SUPREME COURT OF NEW MEXICO.

UNITED STATES v. MONTE.

Filed February 6, 1884.

MURDER BY INDIAN-JURISDICTION OF UNITED STATES COURT OVER.-The United States branch of the district court has exclusive jurisdiction of a prosecution for the murder of a white person committed by a Mescalero Apache Indian on the Mescalero Apache Indian reservation. The indictment for such crime should be in the name of the United States.

APPEAL from a judgment of the district court, convicting the defendant of murder. The opinion states the facts.

No appearance for the appellant.

G. W. Prichard, United States attorney, for the United States.

BELL, J. The defendant in the court below, and the appellant here, was indicted, tried, and convicted in the district court for the third judicial district for the crime of murder, and the case has been brought into this court for review, upon a record which presents only one material exception, namely, to the decision of the court below, overruling a plea to its jurisdiction. The indictment was found in the name of the United States, and on the United States side of the district court—that is, the branch of the court sitting for the trial of causes arising under the constitution and laws of the United States throughout the whole district, as distinguished from causes having no reference to the laws of the United States, the venue for which is laid in the several counties composing the district.

From the facts presented to us by the record, it appears that the defendant is an uncivilized Mescalero Apache Indian; that the homicide was committed on the Mescalero Apache Indian reservation, in the third judicial district of this territory; and that the person killed was a white man, and not an Indian. We understand the defendant's position to be, that the United States have not exclusive jurisdiction of the case, and that therefore the prosecution should be in the name of the territory, and disposed of on the territorial side of the court, or be disposed of by the Indians themselves, to whose tribe the defendant belongs.

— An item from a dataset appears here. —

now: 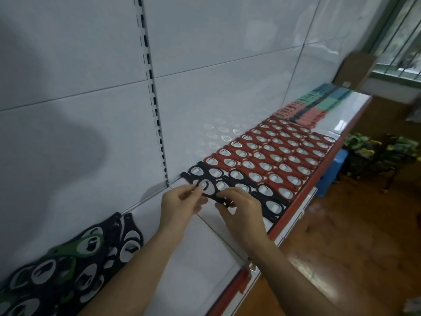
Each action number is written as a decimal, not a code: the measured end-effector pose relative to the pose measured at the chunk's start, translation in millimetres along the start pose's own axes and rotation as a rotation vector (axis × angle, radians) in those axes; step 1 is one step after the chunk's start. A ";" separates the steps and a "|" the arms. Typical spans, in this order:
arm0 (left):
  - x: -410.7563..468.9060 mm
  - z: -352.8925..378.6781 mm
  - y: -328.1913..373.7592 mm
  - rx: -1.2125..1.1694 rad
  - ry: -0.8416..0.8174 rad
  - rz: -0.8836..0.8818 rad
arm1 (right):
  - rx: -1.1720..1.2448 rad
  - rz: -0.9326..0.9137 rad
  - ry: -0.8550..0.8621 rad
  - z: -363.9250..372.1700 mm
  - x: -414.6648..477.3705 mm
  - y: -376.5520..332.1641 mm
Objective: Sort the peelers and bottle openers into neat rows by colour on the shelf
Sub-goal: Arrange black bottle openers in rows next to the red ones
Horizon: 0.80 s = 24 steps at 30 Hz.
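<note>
At far left on the shelf (193,258) lies a heap of black and green openers (68,263). Mid-shelf, the left hand (180,206) and right hand (241,208) each pinch an end of a black bottle opener (213,196) beside the black row (252,185); red rows (273,156) follow.

White shelf (193,258), red openers (273,153), black openers (265,190), peelers (312,111)
</note>
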<state>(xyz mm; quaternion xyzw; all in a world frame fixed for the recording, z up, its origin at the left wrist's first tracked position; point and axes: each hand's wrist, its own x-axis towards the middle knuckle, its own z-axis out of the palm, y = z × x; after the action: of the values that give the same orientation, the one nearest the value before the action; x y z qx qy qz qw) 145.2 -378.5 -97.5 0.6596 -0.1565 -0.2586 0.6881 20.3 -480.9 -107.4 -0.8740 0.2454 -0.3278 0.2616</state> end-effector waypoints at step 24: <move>42.5 -11.6 -42.2 1.131 -0.053 0.628 | -0.102 0.066 -0.164 -12.6 43.0 8.8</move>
<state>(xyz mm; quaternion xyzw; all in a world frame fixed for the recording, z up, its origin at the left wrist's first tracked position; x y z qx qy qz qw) 180.2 -392.6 -145.5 0.8366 -0.4710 0.0612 0.2730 37.9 -517.0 -85.5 -0.9015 0.2681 -0.2335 0.2468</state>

While the territorial district courts, for the purposes of United States cases, possess all the jurisdiction of circuit and district courts of the United States, still that jurisdiction is strictly statutory, either as regards the nature of the case or locality in which it arises. This applies to criminal as well as civil cases; and an indictment for murder committed within the territory lies in the name of the territory, and is to be tried in the territorial as distinguished from the United States side of the district. court, unless the case falls within a statutory provision which would give the courts of the United States jurisdiction thereof.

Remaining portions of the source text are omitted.